Conakry : gouvernement et syndicats ouvrent les négociations pour éviter la grève dans l’éducation

À moins de 24 heures de la grève annoncée dans le secteur éducatif, le gouvernement guinéen et l’intersyndicale de l’éducation ont officiellement lancé, ce lundi 17 novembre 2025, un cycle de négociations cruciales à Conakry. La rencontre, tenue au ministère de la Fonction publique à Kaloum sous l’égide du Conseil national du dialogue social (CNDS), vise à désamorcer une crise qui menaçait de paralyser l’ensemble du système éducatif dès le 18 novembre.

L’intersyndicale, composée de la FSPE, du SNE et du SLECG, a répondu présente à l’appel du gouvernement. Cette première journée de discussions a été entièrement consacrée au lancement officiel du dialogue. Selon Aboubacar Diesto Camara, secrétaire général adjoint chargé de la communication de l’intersyndicale, l’atmosphère de travail a été jugée « correcte » et « encourageante ».

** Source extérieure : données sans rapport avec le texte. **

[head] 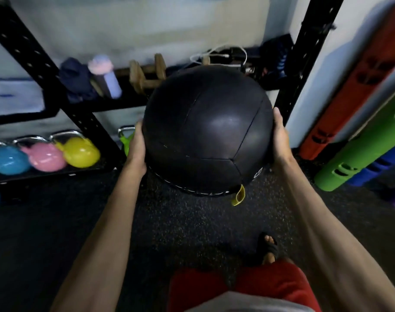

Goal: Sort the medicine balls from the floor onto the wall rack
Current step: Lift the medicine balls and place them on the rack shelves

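A large black medicine ball (206,129) with stitched panels and a small yellow tag hangs in the air in front of me, above the dark floor. My left hand (136,146) presses flat against its left side and my right hand (279,136) presses against its right side, so the ball is carried between both palms. The fingers of both hands wrap behind the ball and are mostly hidden. A black steel rack (79,113) with perforated uprights stands right behind the ball against the wall.
Blue, pink and yellow kettlebells (79,152) sit on the rack's low shelf at left. A bottle (106,77), wooden handles and cables lie on the shelf behind the ball. Red (349,95) and green (358,158) tubes lean at right. My sandalled foot (268,246) stands on speckled floor.
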Demonstrator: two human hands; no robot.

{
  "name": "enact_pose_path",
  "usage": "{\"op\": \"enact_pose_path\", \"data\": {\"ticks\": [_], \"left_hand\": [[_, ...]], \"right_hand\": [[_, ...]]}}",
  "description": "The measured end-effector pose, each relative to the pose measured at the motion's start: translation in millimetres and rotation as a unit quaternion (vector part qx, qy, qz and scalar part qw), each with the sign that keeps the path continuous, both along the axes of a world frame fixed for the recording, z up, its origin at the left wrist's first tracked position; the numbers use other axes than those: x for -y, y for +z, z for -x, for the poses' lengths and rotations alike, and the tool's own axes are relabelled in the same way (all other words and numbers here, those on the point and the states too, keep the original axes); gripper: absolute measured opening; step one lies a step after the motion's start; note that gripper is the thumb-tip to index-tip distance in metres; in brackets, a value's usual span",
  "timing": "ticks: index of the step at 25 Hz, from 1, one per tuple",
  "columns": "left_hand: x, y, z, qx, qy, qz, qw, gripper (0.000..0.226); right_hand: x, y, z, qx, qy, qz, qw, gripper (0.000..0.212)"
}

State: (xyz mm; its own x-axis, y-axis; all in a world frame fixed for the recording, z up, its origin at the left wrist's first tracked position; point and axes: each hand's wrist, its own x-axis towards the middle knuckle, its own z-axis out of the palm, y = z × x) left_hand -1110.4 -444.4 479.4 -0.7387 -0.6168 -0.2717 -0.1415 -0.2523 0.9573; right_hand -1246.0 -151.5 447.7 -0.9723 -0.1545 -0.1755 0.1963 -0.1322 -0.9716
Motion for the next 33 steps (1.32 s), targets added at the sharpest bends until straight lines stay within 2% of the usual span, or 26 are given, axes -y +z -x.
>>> {"op": "enact_pose_path", "data": {"ticks": [5, 9, 13, 16, 20, 25, 29, 31, 33], "left_hand": [[8, 92, -23, -0.142, -0.080, 0.031, 0.986, 0.070], [9, 159, -35, -0.198, -0.065, 0.053, 0.977, 0.080], [1, 241, -45, -0.228, -0.071, 0.076, 0.968, 0.065], [-5, 299, -43, -0.290, -0.098, 0.106, 0.946, 0.064], [-10, 364, -21, -0.346, -0.091, 0.132, 0.924, 0.061], [-25, 451, 30, -0.417, -0.116, 0.123, 0.893, 0.057], [-18, 506, 82, -0.468, -0.123, 0.133, 0.865, 0.066], [-14, 531, 101, -0.481, -0.105, 0.161, 0.855, 0.069], [-14, 553, 111, -0.493, -0.075, 0.190, 0.846, 0.071]], "right_hand": [[-3, 90, -17, -0.109, -0.046, 0.013, 0.993, 0.086], [-2, 169, -19, -0.205, -0.049, 0.018, 0.977, 0.075], [0, 257, -34, -0.296, -0.055, 0.041, 0.953, 0.060], [-2, 317, -32, -0.339, -0.061, 0.061, 0.937, 0.062], [-10, 405, -13, -0.373, -0.095, 0.056, 0.921, 0.078], [-13, 499, 27, -0.444, -0.087, 0.081, 0.888, 0.071], [-11, 566, 67, -0.487, -0.084, 0.097, 0.864, 0.049], [-8, 594, 86, -0.512, -0.073, 0.119, 0.848, 0.036], [-4, 615, 100, -0.529, -0.054, 0.143, 0.835, 0.036]]}}
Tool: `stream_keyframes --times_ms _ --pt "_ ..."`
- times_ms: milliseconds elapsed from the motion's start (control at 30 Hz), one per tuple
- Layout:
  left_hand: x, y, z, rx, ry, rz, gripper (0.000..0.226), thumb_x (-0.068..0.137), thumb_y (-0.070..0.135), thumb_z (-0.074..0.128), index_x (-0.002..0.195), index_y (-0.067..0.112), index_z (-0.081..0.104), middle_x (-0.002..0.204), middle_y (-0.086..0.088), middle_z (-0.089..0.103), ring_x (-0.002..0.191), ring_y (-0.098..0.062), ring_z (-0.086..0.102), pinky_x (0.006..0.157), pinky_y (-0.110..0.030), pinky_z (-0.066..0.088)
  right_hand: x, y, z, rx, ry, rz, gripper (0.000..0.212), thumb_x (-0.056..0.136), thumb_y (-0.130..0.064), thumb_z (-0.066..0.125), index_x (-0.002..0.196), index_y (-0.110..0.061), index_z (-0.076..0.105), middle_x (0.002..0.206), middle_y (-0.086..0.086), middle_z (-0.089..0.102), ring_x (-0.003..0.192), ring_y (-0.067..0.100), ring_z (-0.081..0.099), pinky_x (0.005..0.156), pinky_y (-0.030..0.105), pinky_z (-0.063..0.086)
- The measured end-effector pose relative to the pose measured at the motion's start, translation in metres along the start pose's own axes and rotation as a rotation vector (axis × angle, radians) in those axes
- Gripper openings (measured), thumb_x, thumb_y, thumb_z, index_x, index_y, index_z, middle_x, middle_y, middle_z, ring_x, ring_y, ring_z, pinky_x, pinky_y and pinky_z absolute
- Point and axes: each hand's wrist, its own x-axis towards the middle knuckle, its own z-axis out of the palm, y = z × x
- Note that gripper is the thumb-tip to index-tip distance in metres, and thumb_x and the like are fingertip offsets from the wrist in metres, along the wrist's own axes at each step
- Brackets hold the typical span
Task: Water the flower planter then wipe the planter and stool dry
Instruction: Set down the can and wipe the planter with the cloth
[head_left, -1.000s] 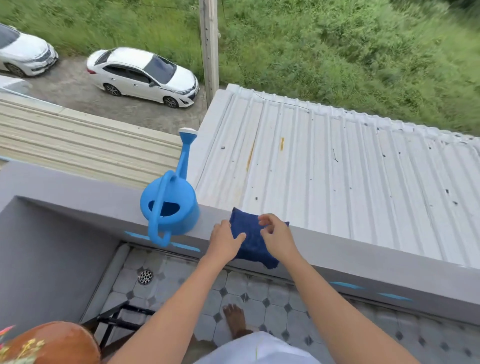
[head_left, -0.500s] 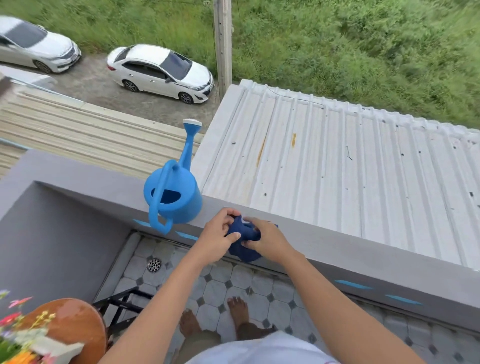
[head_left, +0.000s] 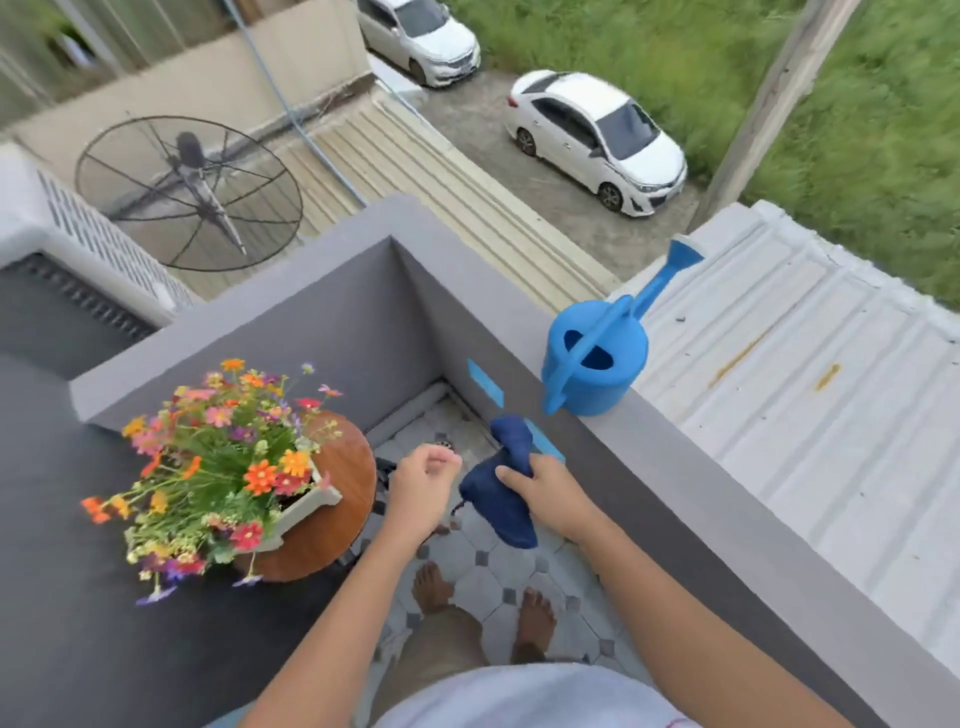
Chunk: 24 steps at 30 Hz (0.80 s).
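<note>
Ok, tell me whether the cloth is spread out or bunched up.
Bunched up: the dark blue cloth hangs crumpled from the right hand, off the ledge.

A small upstairs balcony of a home is showing here. A grey rendered parapet wall (head_left: 649, 467) is running from centre to lower right, and a patterned tile floor (head_left: 483, 566) with a floor drain (head_left: 443, 445) is lying below it. Corrugated metal roofs (head_left: 810, 415) are spreading across the right, a mesh satellite dish (head_left: 189, 192) is sitting at upper left, and two white cars (head_left: 597, 137) are standing beside long grass (head_left: 857, 156) at the top. A flower planter (head_left: 306, 506) is resting on a round wooden stool (head_left: 343, 499) at lower left.
</note>
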Motion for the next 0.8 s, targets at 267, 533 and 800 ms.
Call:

« Nous avons répondu favorablement à l’invitation du CNDS. Aujourd’hui, il s’agissait de l’ouverture des débats. Les points de revendication sont déjà connus. Dès demain, nous entrerons dans le vif du sujet et les discussions vont avancer », a-t-il déclaré à la sortie de la réunion. Le représentant syndical s’est dit prudemment optimiste, affirmant que les préoccupations des enseignants ont été accueillies avec ouverture par la partie gouvernementale.

Ces négociations se poursuivront à travers une commission technique déjà existante, chargée d’harmoniser les positions des trois ministères concernés afin de produire un document consensuel. Cinq représentants de chaque structure syndicale participent aux travaux à huis clos supervisés par le CNDS.

La plateforme revendicative comporte onze points majeurs, considérés par les syndicats comme essentiels pour la stabilité du secteur éducatif. Parmi eux figurent : la signature du statut particulier des enseignants, la régularisation des enseignants bloqués depuis décembre 2023, la prise en compte des enseignants non retenus au concours pratique mais déjà en salle de classe, la situation des contractuels de Conakry, ainsi que l’amélioration des primes de préparation, de documentation, de transport et de logement.

L’ouverture officielle de ces discussions constitue une étape déterminante dans la recherche d’un compromis avant la date fatidique du 18 novembre. Alors que les enseignants attendaient des signaux forts du gouvernement, cette première journée semble avoir apporté une note d’espoir, même si la prudence reste de mise.

Le pays retient désormais son souffle dans l’attente des conclusions des travaux techniques, qui devront déterminer si la grève sera suspendue ou confirmée dans les jours à venir.